Melvin Place, 1928-34 George Mackay Brown
28 May 1992
Melvin Place (left) from the window of the old Stromness Library
Corner of Hellihole Road showing Melvin Place, from a collection of late 19thC photographs, Stromness Museum
I visited Melvin Place in Stromness yesterday evening, for virtually the first time since 1934. For six years, from 1928 to 1934 my family lived at 3 Melvin Place; we ‘flitted’ there from Victoria Street (Clouston’s Pier).
Melvin Place, a beautiful little complex of houses, is very much the same, structurally, as it was half a century ago, but of course there are variations.
The gardens and closes seem to be smaller than they were in my childhood. Just opposite ‘our house’ is a house known as the Doocot, where an old couple called Joe Renton and his wife lived. Joe Renton was a brother of the John Renton who was a castaway in the Soloman Islands in the mid-nineteenth century. The Rentons’ father had been a tailor and lived in the tall house immediately above.
At 1 Melvin Place lived William Rendall, the printer, whose little firm produced books like John Firth’s Reminiscences of an Orkney Parish and Goodfellow’s Two Old Pulpit Worthies of Orkney.
On the little branch-close leading on to Hellihole Road lived the Robertson family. Mr Robertson was engineer on the Ola. Higher up, the close narrows and leads between dark houses to a garden at the top where my mother hung up her washing to dry on a Monday. The garden belonged to Mr Rendall, and was full of bluebells, and teeming grass, and had two trees. I remember the garden and the trees because one day, at the age of seven or eight, consequent on some telling-off or misdemeanour at home, I decided to run away. So I hid myself in one of the trees, hoping to be persuaded with apologies or consolation. But nothing happened. No one came. The world, I concluded, was a heartless place… After and hour or two, I crept off home… In the end, everything was all right.
Further up still, right under a little crag that old folk called ‘the Hammars’, was a group of plots for growing vegetables. There my mother had the loan of a tattie plot from Mrs Robertson. From there you had a good view of the Town hall (now the Youth Hostel) and the Braes where Captain Swanney of the Pole Star lived with his wife and five sons. Just across the road was the Temperance Hall where the Salvation Army met… Sometimes a solemn procession followed the hearse up Hellihole Road to the kirkyard. Mr Couper of Quildon drove the splendid dark horse-drawn hearse: the mourners followed. In those days a funeral procession had to walk all the way to the kirkyard, in all weathers, at Warbeth two miles away.
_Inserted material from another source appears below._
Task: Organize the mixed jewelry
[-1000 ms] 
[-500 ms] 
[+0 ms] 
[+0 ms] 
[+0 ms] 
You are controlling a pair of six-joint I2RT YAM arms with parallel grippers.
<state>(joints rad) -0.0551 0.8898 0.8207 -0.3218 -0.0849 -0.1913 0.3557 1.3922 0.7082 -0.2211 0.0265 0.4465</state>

We sometimes played football and even cricket in the little field above the Temperance Hall.
There were three sweetie shops within easy distance of Melvin Place – Mrs Hutchison’s beside the Lifeboat Station, and Miss Black’s at the foot of Hellihole, and Henry Carroll’s in Alfred Street. There we spent our precious Saturday pennies.
And in summer boys caught sillocks1 and crabs off Gray’s Pier- not possible any more because it is a built-up area, Gray’s Noust…
And sometimes the rockets went up, and then all the folk of the South End gathered at Gray’s Pier to see the launching of the lifeboat JJKSW…Down she went, and hit the water in a bursting flower of foam!
It was a great area, Melvin Place…Every Saturday we changed our library books at Peter Esson’s Library just across the way. I liked best school stories by a writer called Harold Avery.
The First Wash of Spring, 2006, pp.36-37
Other writers have lived in view of the windows of the old Stromness Library. Fiona MacInnes, poet and author of Iss lives across the way. Lesley Glaister and Andrew Greig, Lucy Ellman and Todd McEwen have all stayed in Melvin Place.